Azuma, Masumi (2004) Metaphorical competence in an EFL context: the mental lexicon and metaphorical competence of Japanese EFL students. PhD thesis, University of Nottingham.
This thesis on metaphor and metaphor study covers theoretical and practical issues in the past and the present both in the occidental and oriental worlds. Metaphor in rhetoric, cognitive and applied linguistics is described briefly, mostly as a theoretical issue. It states that metaphor was treated as part of rhetoric in the past, however, recently it has developed more broadly into a facet of human cognition.
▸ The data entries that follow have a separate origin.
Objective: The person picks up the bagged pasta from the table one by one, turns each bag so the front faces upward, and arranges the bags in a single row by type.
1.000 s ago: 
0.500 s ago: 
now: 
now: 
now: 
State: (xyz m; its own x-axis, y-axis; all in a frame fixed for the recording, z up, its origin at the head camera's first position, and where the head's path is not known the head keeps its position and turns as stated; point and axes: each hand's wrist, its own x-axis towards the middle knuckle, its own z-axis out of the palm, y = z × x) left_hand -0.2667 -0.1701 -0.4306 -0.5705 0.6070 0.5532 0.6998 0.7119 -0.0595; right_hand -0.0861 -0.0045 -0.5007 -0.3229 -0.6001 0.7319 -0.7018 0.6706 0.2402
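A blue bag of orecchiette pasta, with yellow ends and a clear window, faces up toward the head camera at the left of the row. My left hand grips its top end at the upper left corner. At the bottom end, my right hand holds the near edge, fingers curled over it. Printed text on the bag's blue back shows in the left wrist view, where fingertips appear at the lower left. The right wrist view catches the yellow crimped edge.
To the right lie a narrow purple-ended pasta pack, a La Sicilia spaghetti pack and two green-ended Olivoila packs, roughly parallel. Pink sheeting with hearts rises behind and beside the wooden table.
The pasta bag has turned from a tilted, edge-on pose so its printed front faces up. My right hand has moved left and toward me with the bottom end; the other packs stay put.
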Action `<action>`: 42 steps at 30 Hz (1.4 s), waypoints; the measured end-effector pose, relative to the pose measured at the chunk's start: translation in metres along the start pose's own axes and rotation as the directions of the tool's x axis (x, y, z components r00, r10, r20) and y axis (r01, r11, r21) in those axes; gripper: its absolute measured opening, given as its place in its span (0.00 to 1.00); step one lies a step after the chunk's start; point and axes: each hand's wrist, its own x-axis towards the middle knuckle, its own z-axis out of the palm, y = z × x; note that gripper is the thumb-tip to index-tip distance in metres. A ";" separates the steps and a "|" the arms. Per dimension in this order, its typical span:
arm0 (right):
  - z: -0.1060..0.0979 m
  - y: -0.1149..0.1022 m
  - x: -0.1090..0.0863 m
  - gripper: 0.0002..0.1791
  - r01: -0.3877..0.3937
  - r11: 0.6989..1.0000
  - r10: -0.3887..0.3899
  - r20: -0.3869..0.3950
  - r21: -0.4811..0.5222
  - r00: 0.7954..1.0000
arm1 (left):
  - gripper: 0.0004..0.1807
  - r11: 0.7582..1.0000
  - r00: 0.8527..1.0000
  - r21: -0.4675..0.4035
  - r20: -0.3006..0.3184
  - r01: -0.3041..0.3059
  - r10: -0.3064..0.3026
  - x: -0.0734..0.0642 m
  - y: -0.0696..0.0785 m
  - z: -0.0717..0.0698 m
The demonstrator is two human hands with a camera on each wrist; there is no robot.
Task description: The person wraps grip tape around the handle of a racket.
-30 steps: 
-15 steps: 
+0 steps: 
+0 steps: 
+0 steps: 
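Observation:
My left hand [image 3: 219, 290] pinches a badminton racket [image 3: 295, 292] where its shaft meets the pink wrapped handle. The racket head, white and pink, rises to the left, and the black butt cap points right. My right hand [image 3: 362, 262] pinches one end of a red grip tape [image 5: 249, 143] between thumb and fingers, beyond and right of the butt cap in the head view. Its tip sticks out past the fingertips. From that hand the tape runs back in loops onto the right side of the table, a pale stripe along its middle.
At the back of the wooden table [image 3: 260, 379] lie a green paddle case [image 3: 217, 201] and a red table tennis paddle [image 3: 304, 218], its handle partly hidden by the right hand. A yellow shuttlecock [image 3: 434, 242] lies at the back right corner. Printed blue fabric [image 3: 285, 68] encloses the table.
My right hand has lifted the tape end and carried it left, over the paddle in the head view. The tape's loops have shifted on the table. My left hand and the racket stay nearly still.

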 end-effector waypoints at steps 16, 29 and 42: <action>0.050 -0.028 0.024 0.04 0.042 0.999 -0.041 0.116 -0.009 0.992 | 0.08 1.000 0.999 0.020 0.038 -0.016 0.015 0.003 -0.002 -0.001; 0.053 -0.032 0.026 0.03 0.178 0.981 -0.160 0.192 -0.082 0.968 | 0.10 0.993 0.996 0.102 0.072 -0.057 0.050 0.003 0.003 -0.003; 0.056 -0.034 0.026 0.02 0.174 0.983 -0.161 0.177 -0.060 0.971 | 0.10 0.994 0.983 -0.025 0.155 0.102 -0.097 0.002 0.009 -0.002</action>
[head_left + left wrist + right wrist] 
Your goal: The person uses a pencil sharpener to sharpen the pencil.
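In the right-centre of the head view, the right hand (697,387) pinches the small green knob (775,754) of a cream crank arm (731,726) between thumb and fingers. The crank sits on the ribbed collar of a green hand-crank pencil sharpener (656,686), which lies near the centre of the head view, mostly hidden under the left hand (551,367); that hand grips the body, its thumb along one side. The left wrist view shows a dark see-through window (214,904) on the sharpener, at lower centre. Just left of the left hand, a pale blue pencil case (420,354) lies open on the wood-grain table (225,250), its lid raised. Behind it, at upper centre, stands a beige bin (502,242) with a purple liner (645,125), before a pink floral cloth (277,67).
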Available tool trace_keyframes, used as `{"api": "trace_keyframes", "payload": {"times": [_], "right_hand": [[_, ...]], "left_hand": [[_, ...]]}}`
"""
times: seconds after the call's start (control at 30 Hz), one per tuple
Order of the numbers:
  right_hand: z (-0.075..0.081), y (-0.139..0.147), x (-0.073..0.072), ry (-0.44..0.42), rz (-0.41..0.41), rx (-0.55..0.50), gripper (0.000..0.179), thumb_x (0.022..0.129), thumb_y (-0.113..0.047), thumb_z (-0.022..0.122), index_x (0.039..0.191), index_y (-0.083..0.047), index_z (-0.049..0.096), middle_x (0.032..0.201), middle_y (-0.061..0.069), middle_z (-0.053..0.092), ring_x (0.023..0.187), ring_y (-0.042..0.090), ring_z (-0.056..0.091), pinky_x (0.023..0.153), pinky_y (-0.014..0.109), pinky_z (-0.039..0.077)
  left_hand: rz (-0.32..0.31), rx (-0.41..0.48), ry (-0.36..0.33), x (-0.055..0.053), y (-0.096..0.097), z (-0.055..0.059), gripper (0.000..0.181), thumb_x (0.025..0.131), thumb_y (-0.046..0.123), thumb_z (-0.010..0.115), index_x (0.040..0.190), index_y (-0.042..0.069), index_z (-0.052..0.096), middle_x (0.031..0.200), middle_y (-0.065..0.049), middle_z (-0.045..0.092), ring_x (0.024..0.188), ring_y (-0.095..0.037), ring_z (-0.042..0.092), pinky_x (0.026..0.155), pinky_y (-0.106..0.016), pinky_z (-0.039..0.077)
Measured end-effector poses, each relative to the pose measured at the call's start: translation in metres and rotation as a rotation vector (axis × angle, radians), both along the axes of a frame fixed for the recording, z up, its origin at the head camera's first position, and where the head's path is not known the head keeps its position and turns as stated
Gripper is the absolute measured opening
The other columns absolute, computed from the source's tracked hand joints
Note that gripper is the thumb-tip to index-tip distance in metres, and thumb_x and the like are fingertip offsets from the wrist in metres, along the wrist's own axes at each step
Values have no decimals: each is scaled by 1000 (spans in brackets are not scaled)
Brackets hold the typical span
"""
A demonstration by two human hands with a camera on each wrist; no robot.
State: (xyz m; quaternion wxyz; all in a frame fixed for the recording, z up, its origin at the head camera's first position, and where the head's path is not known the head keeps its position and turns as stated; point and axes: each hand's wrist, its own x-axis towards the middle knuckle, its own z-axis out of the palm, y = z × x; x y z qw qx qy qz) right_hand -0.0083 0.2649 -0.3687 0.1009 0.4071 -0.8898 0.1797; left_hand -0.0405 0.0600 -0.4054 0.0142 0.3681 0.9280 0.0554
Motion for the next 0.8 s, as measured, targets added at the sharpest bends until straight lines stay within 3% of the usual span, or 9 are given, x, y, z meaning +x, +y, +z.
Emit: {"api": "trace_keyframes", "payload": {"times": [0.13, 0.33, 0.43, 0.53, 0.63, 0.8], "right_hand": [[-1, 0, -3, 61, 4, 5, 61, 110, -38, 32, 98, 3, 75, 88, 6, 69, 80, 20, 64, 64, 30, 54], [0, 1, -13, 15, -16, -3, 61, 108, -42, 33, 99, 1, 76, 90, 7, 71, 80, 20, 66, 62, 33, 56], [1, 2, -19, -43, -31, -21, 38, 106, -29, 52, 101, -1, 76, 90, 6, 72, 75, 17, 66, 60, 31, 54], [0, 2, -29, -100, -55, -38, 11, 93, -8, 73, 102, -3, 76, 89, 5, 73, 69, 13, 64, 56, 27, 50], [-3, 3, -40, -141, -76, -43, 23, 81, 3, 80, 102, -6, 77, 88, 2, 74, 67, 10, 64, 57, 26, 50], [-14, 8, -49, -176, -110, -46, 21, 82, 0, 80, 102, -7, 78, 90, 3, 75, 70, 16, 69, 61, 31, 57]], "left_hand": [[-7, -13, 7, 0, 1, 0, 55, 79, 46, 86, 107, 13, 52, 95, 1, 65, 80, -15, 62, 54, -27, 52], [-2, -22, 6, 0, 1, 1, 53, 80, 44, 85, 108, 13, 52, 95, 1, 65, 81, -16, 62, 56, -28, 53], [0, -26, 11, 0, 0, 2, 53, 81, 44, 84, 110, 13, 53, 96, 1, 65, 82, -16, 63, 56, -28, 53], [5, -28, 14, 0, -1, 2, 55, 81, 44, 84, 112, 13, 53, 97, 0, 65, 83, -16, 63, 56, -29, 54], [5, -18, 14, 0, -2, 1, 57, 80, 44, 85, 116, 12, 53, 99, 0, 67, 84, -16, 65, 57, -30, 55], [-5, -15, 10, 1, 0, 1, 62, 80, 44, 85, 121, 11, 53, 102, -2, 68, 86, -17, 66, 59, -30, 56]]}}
As a practical issue, professional studies assessing metaphorical competence are highlighted, which inform the measurement of metaphorical competence of Japanese learners of English (Japanese EFL students, hereafter).
The author developed her original measurement instruments (tests and evaluations of metaphorical competence) to assess the receptive and productive metaphorical abilities of Japanese EFL students. The tests aims to measure Japanese EFL students' metaphorical competence and discover the answers to what factors affect their comprehension and use of English metaphorical expressions and what kinds of metaphorical expressions are salient or opaque for them. This study showed that the Japanese EFL students' receptive ability was better than their productive ability. It further indicated that the size of their mental lexicons, the elasticity of their linguistic ability, the degree of semantic expansion, and their cognitive flexibility (e.g. analogical reasoning, mapping and networking) were important factors affecting their ability to handle metaphorical expressions. Another important discovery was that L1 transfer might play an ambivalent role.
As for the salience and opacity of metaphorical expressions, the degree of clarity of expressions was an important element. For example, the expressions with images easy to visualise were the easiest for the Japanese EFL students to understand and use metaphorically. The highly conventional idioms involving metaphorical meanings were problematic for them to understand and especially to use.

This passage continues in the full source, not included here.